В августе 1887 года, вскоре после приезда из Харькова, Мамонтов уехал по делам во Владимир. Но он так успел привязаться к Костеньке и так полюбил его, что взял его с собой в поездку. Там откровенность между ними дошла до такой степени, что, пожалуй, пошла даже во вред обоим. «Между нами будь сказано, — писала Н. В. Поленова И. С. Остужеву, — только не говорите этого Савве Ивановичу, на него нехорошо повлияла поездка во Владимир с Коровиным… Они, видно, так наэлектризовали друг друга описанием своих нервных ощущений и пониманием друг друга, что просто беда».
Но «понимание друг друга» вплоть до «нервной электризации» не помешало укреплению дружбы между Мамонтовым и Коровиным. Во всяком случае, когда год спустя, в конце 1888 года, Мамонтов поехал в Италию, он поехал туда с предметом своей новой привязанности — Костенькой.
В мамонтовском архиве сохранилось несколько листков с описанием этого путешествия. Мамонтов писал и оставлял свободные куски, на которых Коровин делал зарисовки тем же пером. И надо сказать, что общепризнанный колорист, мастер сочного, красивого мазка, мастер эффектных живописных полотен, Коровин оказался еще и мастером острого и характерного рисунка. Нельзя сказать, чтобы все рисунки, сделанные им в мамонтовской рукописи, были одинаково удачны, но зато есть такие, которые восхищают своей выразительностью. К сожалению, не все места, оставленные Мамонтовым в рукописи, Коровин заполнил рисунками, но это и понятно: ведь он впервые попал за границу, и куда! — в Италию, в страну, где «в каждом городе больше искусства, чем во всей остальной Европе».
Они побывали во Флоренции, где посетили капеллу Медичи, во флорентийских музеях — Уффици и Питти. Из окна гостиницы Коровин написал картину «Улица во Флоренции в дождь», передав в ней все своеобразие этого города. Потом поехали к морю, в Специю. Из Специи — в Милан, из Милана в Геную, из Генуи опять в Милан и, наконец, — в Рим.
Несколько записей Саввы Ивановича стоят того, чтобы их привести. Наиболее интересные сделаны во Флоренции. «Общий тон Флоренции — отсутствие современной лавки и фабричной красоты. На всем до сих пор всецело сохраняется характер индивидуального понимания красоты, ни на чем не видать мертвящей полировки и законченности, все жило светлой художественной жизнью, а эта жизнь, полная серьезной и искренней любви к искусству, оставила на всем свой неподражаемый след. Ряд великих имен создавал этот характер, и неотразимой силой своего гения подчинил себе все общество, начиная с могущественного герцога, папы и кончая последним бедняком. Искусство не было прихотью, приятной забавой, оно руководило жизнью, политикой, на него опиралась церковь, религия. Золотой, счастливый век!»[64]

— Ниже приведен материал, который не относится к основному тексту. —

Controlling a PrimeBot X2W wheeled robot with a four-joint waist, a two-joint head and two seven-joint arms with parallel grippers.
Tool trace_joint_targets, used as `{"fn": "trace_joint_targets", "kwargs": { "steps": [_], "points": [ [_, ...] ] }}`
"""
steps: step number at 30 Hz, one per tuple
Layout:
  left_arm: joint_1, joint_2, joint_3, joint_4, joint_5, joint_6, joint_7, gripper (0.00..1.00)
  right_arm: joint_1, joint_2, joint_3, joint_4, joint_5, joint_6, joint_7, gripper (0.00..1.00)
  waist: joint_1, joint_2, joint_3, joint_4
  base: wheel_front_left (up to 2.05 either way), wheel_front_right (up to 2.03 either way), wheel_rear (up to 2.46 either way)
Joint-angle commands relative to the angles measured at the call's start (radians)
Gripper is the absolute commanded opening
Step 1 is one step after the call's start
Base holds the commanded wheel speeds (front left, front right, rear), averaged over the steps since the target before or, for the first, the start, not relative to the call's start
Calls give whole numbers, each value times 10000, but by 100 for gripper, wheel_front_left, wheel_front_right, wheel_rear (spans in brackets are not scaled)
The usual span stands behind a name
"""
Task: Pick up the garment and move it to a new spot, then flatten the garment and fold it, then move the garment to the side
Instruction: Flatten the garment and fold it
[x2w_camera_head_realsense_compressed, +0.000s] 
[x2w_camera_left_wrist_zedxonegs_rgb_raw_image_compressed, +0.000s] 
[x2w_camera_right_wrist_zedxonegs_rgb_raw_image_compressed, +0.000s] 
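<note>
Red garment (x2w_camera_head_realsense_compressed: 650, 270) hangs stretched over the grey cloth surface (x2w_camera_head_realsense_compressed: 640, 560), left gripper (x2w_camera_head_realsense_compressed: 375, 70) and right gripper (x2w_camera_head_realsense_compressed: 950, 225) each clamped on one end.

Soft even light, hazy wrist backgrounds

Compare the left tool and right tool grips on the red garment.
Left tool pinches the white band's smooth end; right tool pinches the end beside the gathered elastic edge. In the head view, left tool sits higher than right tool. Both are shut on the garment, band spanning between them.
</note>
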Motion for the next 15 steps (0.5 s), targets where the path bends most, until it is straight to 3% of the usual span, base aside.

Как много в этом отрывке сокровенного! Как ясно читается между строк, выражающих неподдельный восторг перед Флоренцией, — тоска человека, живущего в обществе людей, для которых искусство — ничто, в крайнем случае «приятная забава». Тем ценнее общество Коровина, тем ближе этот восторженный художник, такой же темпераментный, как и сам Мамонтов, и такой бесшабашно талантливый. Только трудно будет ему в обществе людей, для которых искусство — прихоть и которые подлинной художественности предпочитают «фабричную красоту» и «современную лавку»…
Они посещают капеллу Медичи, благоговеют перед бессмертными изваяниями Микеланджело, тем более что в капелле, кроме них, — никого, «и только великий дух могучего творца»[65] да бронзовый «Персей» Бенвенуто Челлини.
Потом — палаццо Питти: «Мадонна» Мурильо, полотна Рембрандта, Ван-Дейка, «которые только потому не говорят с вами, что вы не стоите этого… Что им до нас? Они живут своим славным прошедшим, и для нас с вами уже довольно и того, что мы удостоились видеть их»[66]. В Генуе Савва Иванович бывал, но с тех пор прошло много лет. В городе прибавилось два памятника: королю Виктору Эммануилу и «великому патриоту и искуснейшему заговорщику Мадзини»[67]. В своих записях о Генуе Савва Иванович делает весьма любопытное примечание в виде сноски: «Я помню живо это время (да оно и не особенно давно — лет 27), когда имя Мадзини было нарицательным именем таинственного политического заговорщика, при слове Мадзини представлялись политические казни, казематы, кинжалы, убийства и восстания. Теперь это великий патриот, которому благодарное отечество возводит памятник»[68].